『大宝律令』

 「日本で始めての律令というと、持統帝の689年に編纂したという22巻からなる『飛鳥浄御原令』が挙げられるわ。だけど、この『飛鳥浄御原令』は名前からもわかるように律令のうちの令だけ。」
 「正確にいうと、天武帝が編纂を開始したんだけどね。それは兎も角として、その前にも天智帝の『近江令』があったって言われてはいる。」
 「存在は疑わしいのよね。」
 「そう。それで、存在したと思われている『飛鳥浄御原令』だけど、令だけ。その意味で702年に施行された『大宝律令』が日本で始めての律令だね。文武帝が編纂を命じて、刑部親王を総裁として筆頭に、藤原不比等、伊余部馬養(明法家)、粟田真人らが実際の編纂作業に携わった。」
 「律令体制の輸入は大化の改新から本格的に始まったわけだけど、そうした律令体制の輸入の総仕上げというわけね。唐の『永徽律令』を模範として、個々の条文などはかなり似通ってはいるけど、まず700年に条文数約900からなる11巻28編からなる令が完成。続いて、701年には、これまた条文数500余りからなる6巻12編からなる律が完成する。」
 「この日本最初の『大宝律令』によって国家の官僚機構が整うことになるし、班田収受法で土地制度も大きく変わったよね。それまでは、土地の所有形式は氏の長者を中心とはしていても基本的には私有制だったから。まぁ、貧富の格差があったとはいえ、私有制が主体であった実情の下で公有制を打ち出したというところに既に内部矛盾が潜んでしまっているように思えるんだけど。」
 「それはそうだけど、ようやく国家と呼べるような機構体制を整えたという点に着目すべきね。
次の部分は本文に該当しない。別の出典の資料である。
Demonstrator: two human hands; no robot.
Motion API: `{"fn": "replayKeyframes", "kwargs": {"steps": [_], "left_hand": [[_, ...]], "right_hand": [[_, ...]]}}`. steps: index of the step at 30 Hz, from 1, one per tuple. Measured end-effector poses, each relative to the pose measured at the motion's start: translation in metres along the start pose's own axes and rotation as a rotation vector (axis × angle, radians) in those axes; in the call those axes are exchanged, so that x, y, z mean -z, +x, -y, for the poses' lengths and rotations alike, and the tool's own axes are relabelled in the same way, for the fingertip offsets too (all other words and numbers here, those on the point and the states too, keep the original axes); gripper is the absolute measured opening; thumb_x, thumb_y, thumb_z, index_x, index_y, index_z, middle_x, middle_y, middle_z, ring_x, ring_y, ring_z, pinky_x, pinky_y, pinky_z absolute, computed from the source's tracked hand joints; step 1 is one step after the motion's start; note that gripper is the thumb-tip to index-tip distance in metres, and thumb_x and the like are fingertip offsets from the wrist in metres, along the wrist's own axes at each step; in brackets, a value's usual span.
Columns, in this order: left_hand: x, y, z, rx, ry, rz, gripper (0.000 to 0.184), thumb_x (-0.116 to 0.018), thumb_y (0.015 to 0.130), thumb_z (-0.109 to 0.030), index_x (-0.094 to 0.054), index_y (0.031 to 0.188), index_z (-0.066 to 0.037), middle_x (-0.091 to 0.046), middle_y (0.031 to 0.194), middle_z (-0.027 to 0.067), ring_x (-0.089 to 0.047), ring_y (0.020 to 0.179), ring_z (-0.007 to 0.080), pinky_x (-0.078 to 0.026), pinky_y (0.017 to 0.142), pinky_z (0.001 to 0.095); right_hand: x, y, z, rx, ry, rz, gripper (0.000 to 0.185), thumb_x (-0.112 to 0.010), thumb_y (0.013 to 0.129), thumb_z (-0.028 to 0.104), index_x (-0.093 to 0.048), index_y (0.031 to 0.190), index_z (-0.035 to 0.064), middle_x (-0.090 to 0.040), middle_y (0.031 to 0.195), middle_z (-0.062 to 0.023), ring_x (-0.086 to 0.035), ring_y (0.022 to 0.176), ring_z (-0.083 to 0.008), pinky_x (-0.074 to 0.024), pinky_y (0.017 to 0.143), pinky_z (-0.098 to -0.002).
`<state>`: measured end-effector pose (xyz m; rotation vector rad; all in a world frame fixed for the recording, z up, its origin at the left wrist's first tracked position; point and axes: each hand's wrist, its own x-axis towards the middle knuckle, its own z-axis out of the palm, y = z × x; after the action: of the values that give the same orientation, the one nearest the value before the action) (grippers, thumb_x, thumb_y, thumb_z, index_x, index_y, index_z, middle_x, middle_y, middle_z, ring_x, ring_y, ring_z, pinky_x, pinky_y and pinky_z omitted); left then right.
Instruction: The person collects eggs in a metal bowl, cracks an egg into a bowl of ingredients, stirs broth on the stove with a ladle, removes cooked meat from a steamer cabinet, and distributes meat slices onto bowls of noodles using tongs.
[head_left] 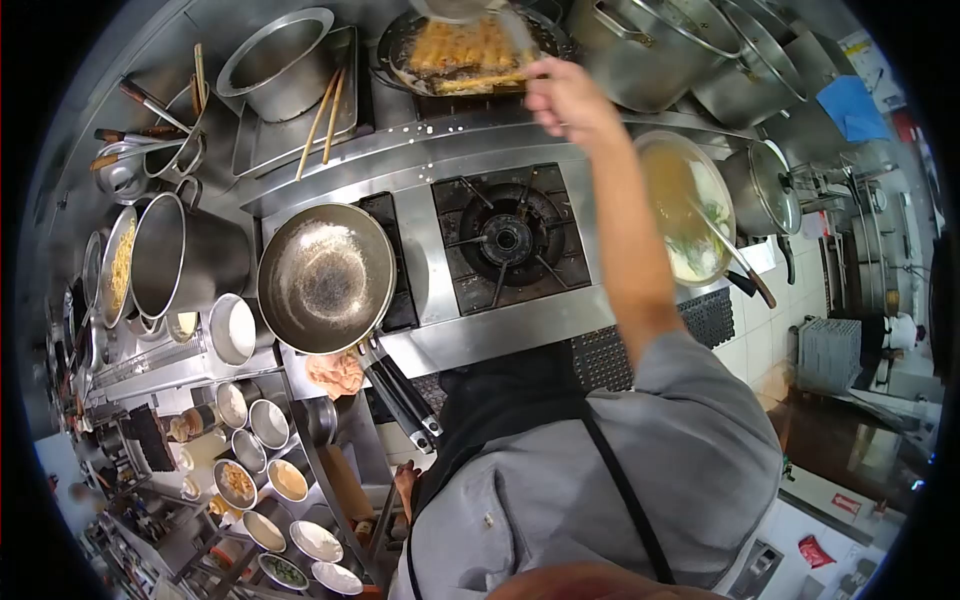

ところで、律というのは現在でいうところの刑法にあたるわね。」
 「刑罰の体系は現行刑法の視点とは異なっていて、笞・杖・徒・流・死の五刑を定めていたり、帝に対するという視点で定められているよね。一見すると、今でいうところの人権保障を基にしたような条文もあって罪刑法定主義のようだけど、それはまぁ似て非なるといったほうが正確。そもそも、模範とした中国の律令が儒教思想と法家思想を基本としているからね。」
 「整理しておくと、律は刑法、令は民法・商法や行政法ということになるわよね。」
 「律令の本国である中国と、それを輸入した日本とでは意味するところが異なるという点は注意が必要だよ。そうしないと、中国の律令と日本の律令を比較検討するときなんかは混乱するから。」
 「それから、『大宝律令』は日本で初めての律令という点も重要だけど、『養老律令』が『大宝律令』に取って代わるまで、56年の長きにわたって基本法であったということはもっと重要ね。」
 「残念なことに、この『大宝律令』の原文はおろか写本まで散逸してしまっていて、その全体像は逸文などから推定するしかないわ。だけど、『養老律令』の注釈書の「令集解」や「続日本紀」などからも条文の一部を知ることができるのは救いといえるわね。」